◆ Problem: In the records below, find the line that contains "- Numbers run" and the line that contains "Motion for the". Set down exactly those lines and every line between them, and nothing more.

[Data shown — start]

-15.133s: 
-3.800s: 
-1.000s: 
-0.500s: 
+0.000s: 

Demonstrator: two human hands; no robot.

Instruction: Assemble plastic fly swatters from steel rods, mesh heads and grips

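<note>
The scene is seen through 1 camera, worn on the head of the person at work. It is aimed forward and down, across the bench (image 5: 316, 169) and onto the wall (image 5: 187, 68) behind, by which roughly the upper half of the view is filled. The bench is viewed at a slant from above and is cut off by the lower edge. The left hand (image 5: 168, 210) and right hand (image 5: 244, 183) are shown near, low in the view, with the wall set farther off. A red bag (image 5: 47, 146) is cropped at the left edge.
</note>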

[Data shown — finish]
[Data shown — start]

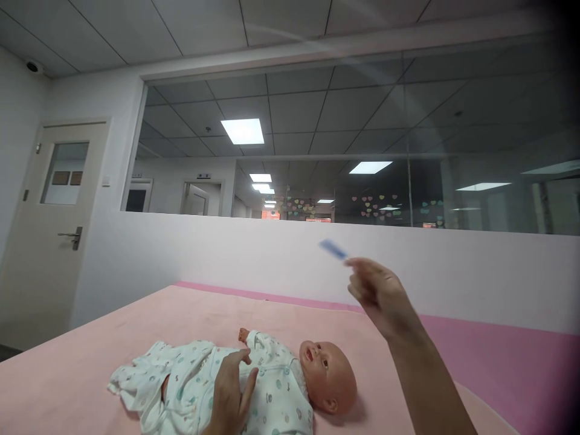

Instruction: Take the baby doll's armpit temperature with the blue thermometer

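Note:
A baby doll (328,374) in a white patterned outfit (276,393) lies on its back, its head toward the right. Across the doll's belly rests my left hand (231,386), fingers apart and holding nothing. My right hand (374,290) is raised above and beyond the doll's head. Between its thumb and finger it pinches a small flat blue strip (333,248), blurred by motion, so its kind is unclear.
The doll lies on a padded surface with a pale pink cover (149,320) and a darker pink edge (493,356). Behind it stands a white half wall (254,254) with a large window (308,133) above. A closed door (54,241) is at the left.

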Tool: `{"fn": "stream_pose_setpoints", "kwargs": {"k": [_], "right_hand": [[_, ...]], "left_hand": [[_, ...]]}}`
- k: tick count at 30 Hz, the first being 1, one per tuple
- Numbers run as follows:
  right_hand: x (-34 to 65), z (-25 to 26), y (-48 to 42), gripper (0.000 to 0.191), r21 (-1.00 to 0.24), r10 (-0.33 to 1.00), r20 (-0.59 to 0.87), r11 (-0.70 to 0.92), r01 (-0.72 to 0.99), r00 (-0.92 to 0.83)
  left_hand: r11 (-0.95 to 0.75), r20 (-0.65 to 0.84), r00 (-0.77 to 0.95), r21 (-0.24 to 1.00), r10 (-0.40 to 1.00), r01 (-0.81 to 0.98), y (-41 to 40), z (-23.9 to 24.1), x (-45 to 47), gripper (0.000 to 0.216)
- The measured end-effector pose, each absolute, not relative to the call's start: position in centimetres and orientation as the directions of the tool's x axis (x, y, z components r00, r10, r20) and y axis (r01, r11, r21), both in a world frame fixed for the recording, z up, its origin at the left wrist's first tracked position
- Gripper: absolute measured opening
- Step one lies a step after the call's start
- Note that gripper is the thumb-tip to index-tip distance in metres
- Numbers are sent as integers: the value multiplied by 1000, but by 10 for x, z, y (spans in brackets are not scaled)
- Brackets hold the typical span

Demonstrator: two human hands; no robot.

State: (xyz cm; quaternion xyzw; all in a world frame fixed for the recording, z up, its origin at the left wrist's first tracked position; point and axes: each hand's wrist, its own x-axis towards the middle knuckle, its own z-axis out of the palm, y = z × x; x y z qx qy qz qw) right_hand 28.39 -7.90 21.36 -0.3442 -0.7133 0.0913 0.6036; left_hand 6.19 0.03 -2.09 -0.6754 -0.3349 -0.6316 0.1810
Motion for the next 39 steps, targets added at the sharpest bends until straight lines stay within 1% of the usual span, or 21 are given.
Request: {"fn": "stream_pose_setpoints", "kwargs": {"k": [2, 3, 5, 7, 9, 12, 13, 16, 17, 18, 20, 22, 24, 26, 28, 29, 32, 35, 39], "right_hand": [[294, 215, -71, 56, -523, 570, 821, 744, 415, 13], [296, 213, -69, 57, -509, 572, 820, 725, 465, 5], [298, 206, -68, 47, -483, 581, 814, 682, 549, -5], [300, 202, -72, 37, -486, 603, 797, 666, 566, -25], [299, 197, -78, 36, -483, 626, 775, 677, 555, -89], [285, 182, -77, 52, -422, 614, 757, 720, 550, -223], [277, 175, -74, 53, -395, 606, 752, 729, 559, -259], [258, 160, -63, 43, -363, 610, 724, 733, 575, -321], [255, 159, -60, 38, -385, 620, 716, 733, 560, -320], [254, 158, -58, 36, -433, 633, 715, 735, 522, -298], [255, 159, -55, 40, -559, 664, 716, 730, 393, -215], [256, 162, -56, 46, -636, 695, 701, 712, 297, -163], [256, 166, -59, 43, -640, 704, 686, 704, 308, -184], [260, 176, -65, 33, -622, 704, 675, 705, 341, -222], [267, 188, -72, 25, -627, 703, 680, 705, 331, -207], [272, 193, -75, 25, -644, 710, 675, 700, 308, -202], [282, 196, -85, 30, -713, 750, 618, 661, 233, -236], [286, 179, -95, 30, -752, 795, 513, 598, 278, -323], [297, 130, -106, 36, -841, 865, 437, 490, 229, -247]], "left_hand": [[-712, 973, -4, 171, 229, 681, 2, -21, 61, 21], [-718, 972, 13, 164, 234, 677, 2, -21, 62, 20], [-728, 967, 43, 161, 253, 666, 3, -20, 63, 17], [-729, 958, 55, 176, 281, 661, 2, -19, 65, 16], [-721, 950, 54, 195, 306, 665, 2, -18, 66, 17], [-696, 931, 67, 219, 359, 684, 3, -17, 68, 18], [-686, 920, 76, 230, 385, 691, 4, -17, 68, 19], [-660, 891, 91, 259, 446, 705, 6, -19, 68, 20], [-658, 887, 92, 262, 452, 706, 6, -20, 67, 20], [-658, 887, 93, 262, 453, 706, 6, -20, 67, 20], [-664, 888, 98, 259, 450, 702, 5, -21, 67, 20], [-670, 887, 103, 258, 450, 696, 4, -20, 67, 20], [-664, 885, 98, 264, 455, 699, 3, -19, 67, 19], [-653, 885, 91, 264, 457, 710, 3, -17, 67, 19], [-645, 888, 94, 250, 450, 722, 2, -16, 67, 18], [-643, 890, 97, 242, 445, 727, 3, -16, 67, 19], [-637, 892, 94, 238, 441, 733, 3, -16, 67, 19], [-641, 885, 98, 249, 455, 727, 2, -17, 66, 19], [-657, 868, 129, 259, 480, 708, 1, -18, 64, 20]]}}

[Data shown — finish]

◆ Task solution:
- Numbers run as follows:
  right_hand: x (-34 to 65), z (-25 to 26), y (-48 to 42), gripper (0.000 to 0.191), r21 (-1.00 to 0.24), r10 (-0.33 to 1.00), r20 (-0.59 to 0.87), r11 (-0.70 to 0.92), r01 (-0.72 to 0.99), r00 (-0.92 to 0.83)
  left_hand: r11 (-0.95 to 0.75), r20 (-0.65 to 0.84), r00 (-0.77 to 0.95), r21 (-0.24 to 1.00), r10 (-0.40 to 1.00), r01 (-0.81 to 0.98), y (-41 to 40), z (-23.9 to 24.1), x (-45 to 47), gripper (0.000 to 0.216)
- The measured end-effector pose, each absolute, not relative to the call's start: position in centimetres and orientation as the directions of the tool's x axis (x, y, z components r00, r10, r20) and y axis (r01, r11, r21), both in a world frame fixed for the recording, z up, its origin at the left wrist's first tracked position
- Gripper: absolute measured opening
- Step one lies a step after the call's start
- Note that gripper is the thumb-tip to index-tip distance in metres
- Numbers are sent as integers: the value multiplied by 1000, but by 10 for x, z, y (spans in brackets are not scaled)
- Brackets hold the typical span

Demonstrator: two human hands; no robot.

State: (xyz cm; quaternion xyzw; all in a world frame fixed for the recording, z up, its origin at the left wrist's first tracked position; point and axes: each hand's wrist, its own x-axis towards the middle knuckle, its own z-axis out of the palm, y = z × x; x y z qx qy qz qw) right_hand 28.39 -7.90 21.36 -0.3442 -0.7133 0.0913 0.6036; left_hand 6.19 0.03 -2.09 -0.6754 -0.3349 -0.6316 0.1810
Motion for the next 39 steps, targets added at the sharpest bends until straight lines stay within 1% of the usual span, or 21 are given.

This output requires nothing further.